Eines Tages kriegt sie Fieber. Der Hausarzt diagnostiziert eine Lungenentzündung und schickt sie ins Spital. Dort wird sie auf Pneumokokken-Pneumonie sieben Tage lang behandelt. Jeden Spitalstag lässt ihre intellektuelle Kraft nach.

Als sie wieder nach Haus kommt, ist sie verwirrt. Die Familie ist überfordert. Statt auf professionelle (und kostspielige) Hilfe zu setzen, versucht sie mit häufigeren Besuchen und der Übernahme von Tätigkeiten, die früher Frau M. selbst erledigt hat, zu helfen. Aber alles hilft nicht, Frau M. dämmert immer stärker ein. Sechs Monate später muss sie ins Heim, wo sie, schwer dement, nach drei Jahren stirbt.

Was ist passiert? Der Spitalsaufenthalt hat Frau M. aus der Bahn geworfen. Er stellte ein Life-Event dar, das, wenn nicht richtig behandelt (reaktivierende Pflege!), oft zur „Dekompensation“ führt; die durch eigenen Willen und Training hintan gehaltene Demenz tritt plötzlich auf.

Der initiale Spitalsaufenthalt hat etwa 4.000 Euro gekostet. Das Pflegeheim, das sich die Familie nicht leisten konnte, wurde von der zuständigen Sozialabteilung bezahlt und kostete bis zum Tod von Frau M. 36.000 Euro.

War das nötig? Nein.

Beginnen wir damit, dass der Hausarzt die Pneumonie zu Hause behandeln und den Spitalsaufenthalt, der ja Auslöser war, vermeiden hätte können. Kosten dafür vielleicht 1.000 Euro, die jedoch aktuell nur unzureichend vom Kassensystem bezahlt werden. Das System verdrängt gerade ältere Patienten ins Spital.

Dann die Pneumokokken-Pneumonie. Vielleicht hätte diese vermieden werden können, in dem die Ur-Enkel geimpft gewesen wären. Eine solche Impfung verhindert nämlich nicht nur Mittelohrentzündungen bei Kindern, sondern auch Lungenentzündungen bei der Großelterngeneration. In diesem Fall hätte man mit 300 Euro für die Impfung nicht einmal die 1.000 Euro für den Arzt aufbringen müssen.

Dann das Heim. Auch das wäre nicht nötig. Würde bedarfsorientierte Pflege genau so als Sachleistung zur Verfügung stehen wie das Spital, hätte Frau M. für ein paar Wochen täglich eine reaktivierende Pflege und allenfalls auch eine Haushaltshilfe erhalten, die zusammen vielleicht 3.000 Euro gekostet und den Verlauf hätten mildern oder gar verhindern können.

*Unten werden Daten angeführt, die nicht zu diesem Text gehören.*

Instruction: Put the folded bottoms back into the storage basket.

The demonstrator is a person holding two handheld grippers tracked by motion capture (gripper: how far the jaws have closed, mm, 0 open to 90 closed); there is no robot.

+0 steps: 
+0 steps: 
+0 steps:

Natürlich ist das zu simpel. Schließlich bedeutet die Verhinderung eines Krankheitsverlaufes nicht, dass damit alles eitle Wonne ist. Aber vieles deutet darauf hin, dass es gerade bei alten Menschen viel bringt, wenn Spitalsaufenthalte vermieden werden. Und mehr noch, selbst wenn wir annehmen, dass die Behandlungskosten nicht gesenkt werden können, weil Frau M. später an einer anderen teuren Krankheit sterben würde, eines hätte wir auf jeden Fall eines erreicht: eine höher Lebensqualität, nicht nur für die Patientin, sonder auch für die Familie.

Um das zu erreichen müssen Ressourcen so verteilt werden, dass sie an der richtigen Stelle vorhanden sind. Aber, solange sie in bestehende und oft falsche Strukturen (etwa unnötige Spitäler) gesteckt werden, fehlen sowohl Motivation als auch die Ressourcen selbst, eine patientenorientierte Neuverteilung vorzunehmen. Das nennt man das Allokationsproblem, das nur vom System gelöst werden kann.

Dieser Artikel wurde im November 2010 in ähnlicher Form in der Wiener Zeitung veröffentlicht.